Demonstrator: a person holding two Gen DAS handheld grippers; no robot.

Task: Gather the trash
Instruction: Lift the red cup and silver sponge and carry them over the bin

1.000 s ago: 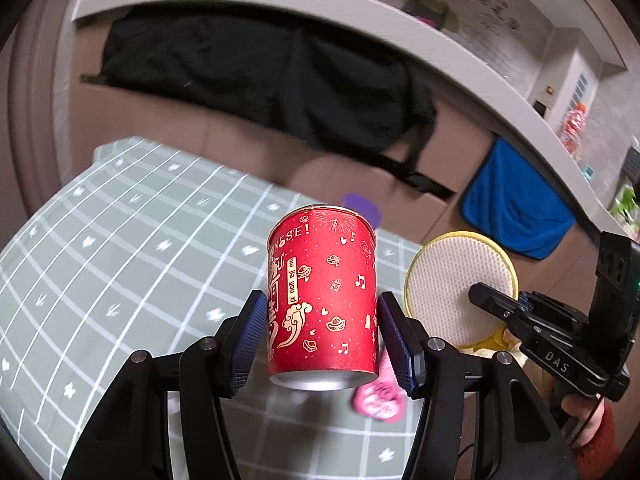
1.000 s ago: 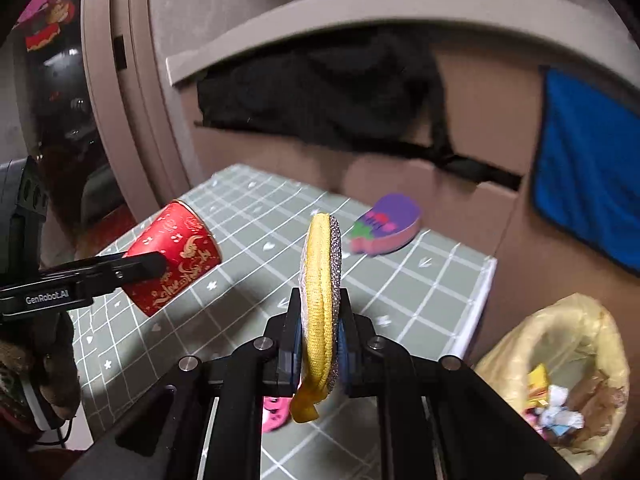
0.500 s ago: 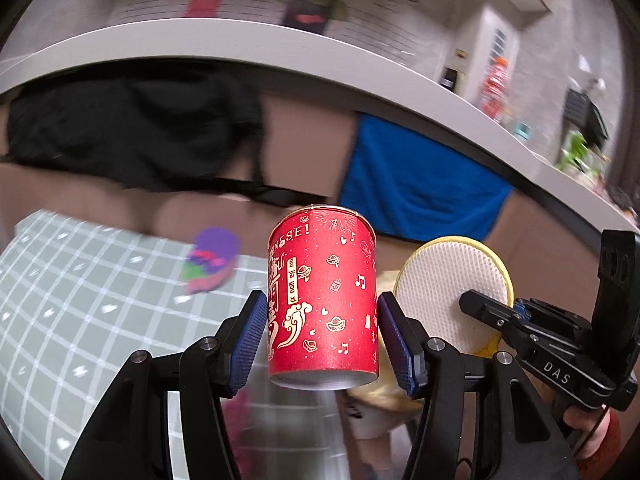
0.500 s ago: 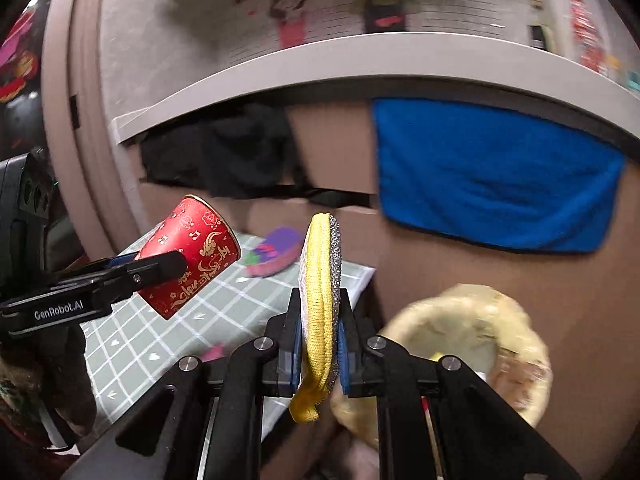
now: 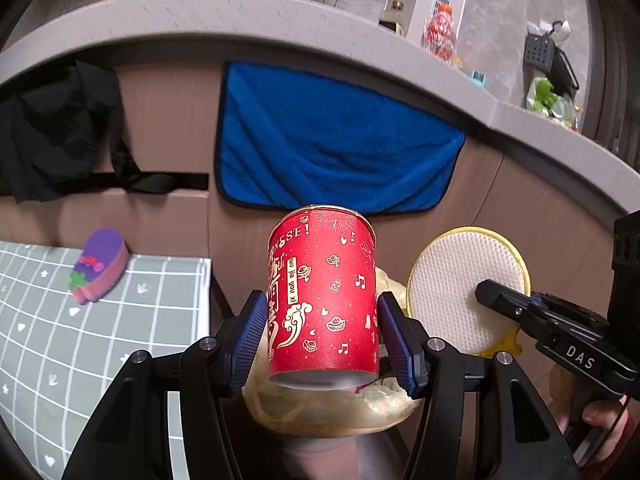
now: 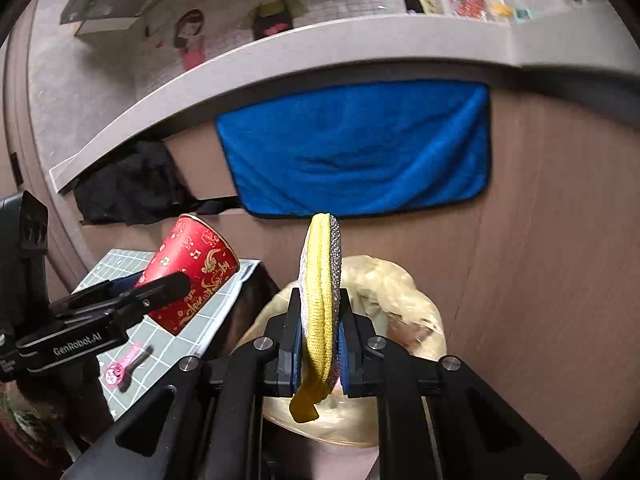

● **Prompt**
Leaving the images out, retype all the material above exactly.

● **Answer box**
Demonstrator: a person holding two Gen DAS handheld grippers; no robot.

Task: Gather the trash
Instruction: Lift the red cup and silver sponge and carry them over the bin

1.000 s ago: 
1.000 s ago: 
0.500 s ago: 
0.500 s ago: 
now: 
now: 

This exercise requires nothing further.